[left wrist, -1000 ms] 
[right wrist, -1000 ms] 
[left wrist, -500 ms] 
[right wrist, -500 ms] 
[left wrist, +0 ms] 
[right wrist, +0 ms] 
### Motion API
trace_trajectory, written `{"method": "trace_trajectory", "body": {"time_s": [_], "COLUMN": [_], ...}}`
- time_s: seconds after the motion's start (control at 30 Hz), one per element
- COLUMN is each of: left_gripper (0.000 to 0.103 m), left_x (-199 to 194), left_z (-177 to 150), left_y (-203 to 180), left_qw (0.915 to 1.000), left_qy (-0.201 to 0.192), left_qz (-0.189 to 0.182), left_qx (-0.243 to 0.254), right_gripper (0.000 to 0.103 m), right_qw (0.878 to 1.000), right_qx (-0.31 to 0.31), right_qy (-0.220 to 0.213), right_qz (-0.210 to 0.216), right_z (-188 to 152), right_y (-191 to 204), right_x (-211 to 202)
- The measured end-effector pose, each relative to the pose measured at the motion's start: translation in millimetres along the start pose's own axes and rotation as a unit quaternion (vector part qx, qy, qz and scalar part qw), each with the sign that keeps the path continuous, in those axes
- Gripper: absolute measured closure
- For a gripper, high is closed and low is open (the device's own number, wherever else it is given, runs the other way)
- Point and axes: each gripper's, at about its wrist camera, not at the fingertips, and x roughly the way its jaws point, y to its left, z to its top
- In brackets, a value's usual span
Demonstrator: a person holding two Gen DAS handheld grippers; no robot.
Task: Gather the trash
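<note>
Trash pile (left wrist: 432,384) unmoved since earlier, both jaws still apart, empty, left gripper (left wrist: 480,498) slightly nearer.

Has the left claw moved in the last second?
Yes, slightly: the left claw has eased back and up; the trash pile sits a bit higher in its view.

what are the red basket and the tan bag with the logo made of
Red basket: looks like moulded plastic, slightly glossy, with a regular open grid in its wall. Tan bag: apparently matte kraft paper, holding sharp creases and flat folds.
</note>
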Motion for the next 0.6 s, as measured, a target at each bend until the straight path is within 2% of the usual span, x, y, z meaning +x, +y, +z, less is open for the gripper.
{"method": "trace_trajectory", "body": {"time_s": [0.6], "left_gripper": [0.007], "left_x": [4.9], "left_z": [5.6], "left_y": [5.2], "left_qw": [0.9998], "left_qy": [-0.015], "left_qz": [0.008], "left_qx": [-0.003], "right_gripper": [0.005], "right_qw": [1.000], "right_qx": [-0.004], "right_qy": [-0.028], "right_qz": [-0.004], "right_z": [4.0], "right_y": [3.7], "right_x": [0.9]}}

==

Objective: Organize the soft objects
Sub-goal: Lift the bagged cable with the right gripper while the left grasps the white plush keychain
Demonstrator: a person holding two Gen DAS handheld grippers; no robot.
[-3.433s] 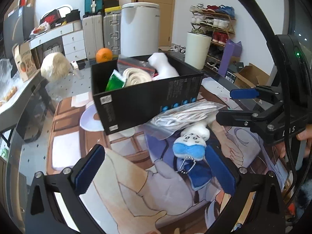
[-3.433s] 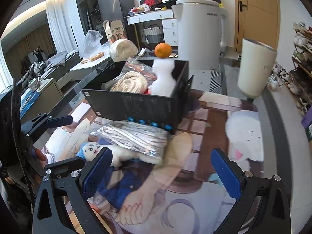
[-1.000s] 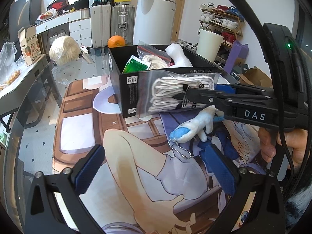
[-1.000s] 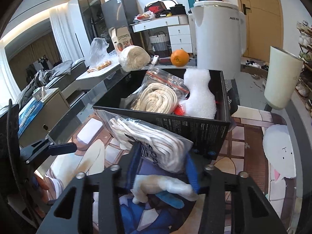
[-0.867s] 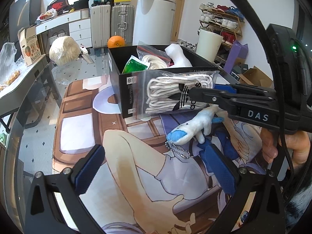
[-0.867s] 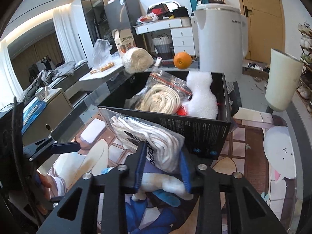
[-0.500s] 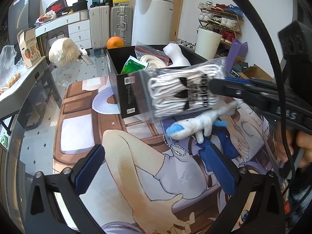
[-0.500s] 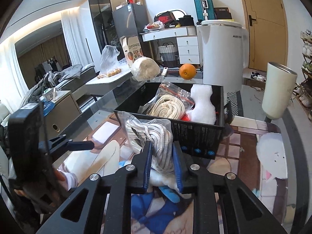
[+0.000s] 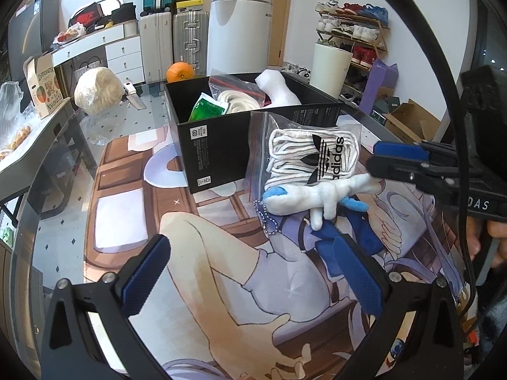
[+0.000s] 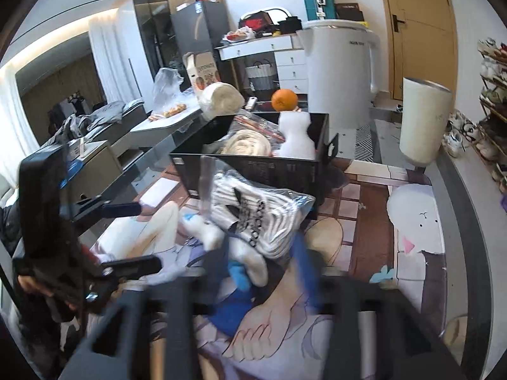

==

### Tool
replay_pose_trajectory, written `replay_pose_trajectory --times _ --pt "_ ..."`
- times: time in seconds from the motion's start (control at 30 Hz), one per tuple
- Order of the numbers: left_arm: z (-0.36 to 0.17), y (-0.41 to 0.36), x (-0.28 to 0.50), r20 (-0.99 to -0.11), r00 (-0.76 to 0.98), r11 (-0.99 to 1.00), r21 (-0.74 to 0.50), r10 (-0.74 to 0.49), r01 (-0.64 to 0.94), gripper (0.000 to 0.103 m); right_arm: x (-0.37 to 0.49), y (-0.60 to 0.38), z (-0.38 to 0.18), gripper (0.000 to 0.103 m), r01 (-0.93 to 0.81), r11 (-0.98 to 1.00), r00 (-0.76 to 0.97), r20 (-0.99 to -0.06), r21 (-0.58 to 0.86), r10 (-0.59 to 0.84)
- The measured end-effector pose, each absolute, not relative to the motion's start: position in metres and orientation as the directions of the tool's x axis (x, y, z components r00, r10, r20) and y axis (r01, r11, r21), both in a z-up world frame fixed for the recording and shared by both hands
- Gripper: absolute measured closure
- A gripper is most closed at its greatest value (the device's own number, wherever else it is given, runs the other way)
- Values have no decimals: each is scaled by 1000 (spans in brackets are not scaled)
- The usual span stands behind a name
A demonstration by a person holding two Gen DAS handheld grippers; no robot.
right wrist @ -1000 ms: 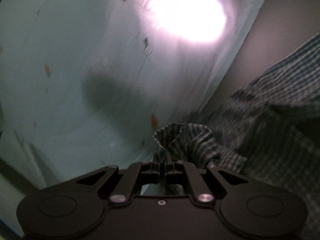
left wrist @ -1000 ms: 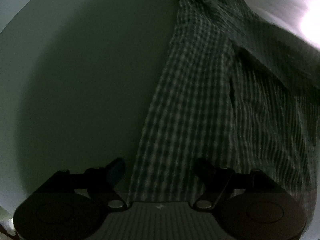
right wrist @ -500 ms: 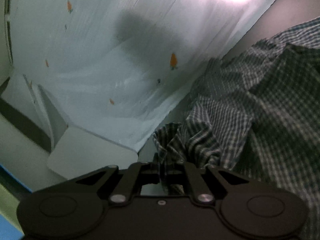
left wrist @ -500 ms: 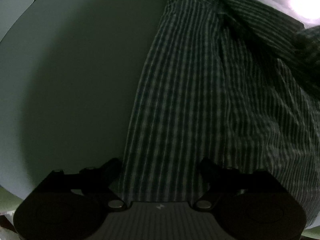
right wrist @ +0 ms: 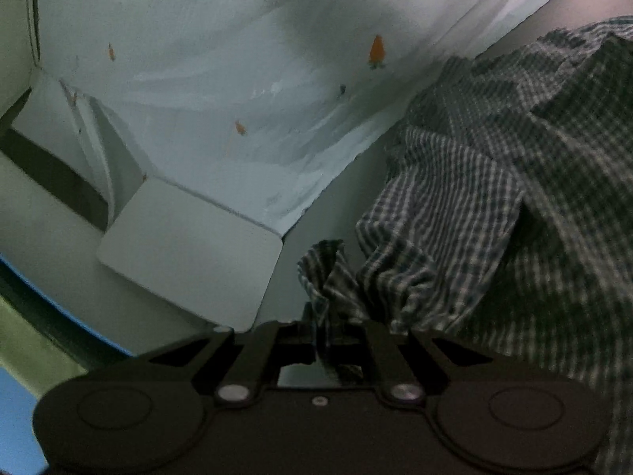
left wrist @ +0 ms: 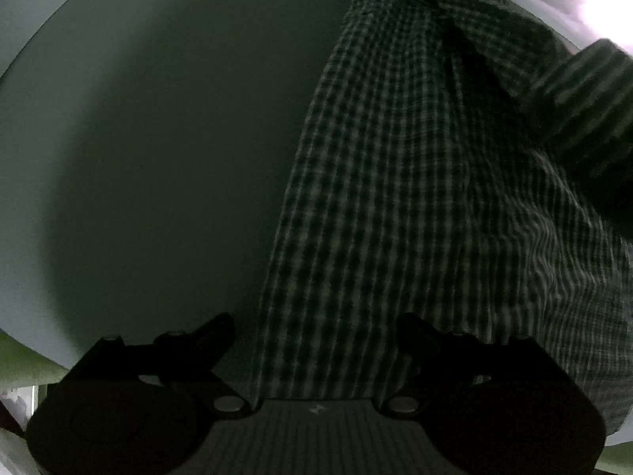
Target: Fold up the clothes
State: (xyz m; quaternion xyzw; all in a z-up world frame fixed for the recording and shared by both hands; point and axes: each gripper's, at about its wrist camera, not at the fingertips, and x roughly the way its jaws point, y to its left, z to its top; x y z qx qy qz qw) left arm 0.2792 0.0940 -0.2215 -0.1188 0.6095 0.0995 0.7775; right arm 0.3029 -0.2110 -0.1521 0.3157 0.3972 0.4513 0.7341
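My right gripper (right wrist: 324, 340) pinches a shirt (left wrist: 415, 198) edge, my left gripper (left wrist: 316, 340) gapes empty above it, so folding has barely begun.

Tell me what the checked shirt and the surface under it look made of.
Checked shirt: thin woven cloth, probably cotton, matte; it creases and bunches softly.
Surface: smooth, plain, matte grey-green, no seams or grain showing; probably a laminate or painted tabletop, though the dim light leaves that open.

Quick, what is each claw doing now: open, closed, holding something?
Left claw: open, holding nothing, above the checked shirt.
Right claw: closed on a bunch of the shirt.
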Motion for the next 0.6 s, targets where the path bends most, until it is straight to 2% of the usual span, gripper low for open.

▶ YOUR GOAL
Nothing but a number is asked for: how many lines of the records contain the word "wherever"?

▶ EXERCISE RESULT
2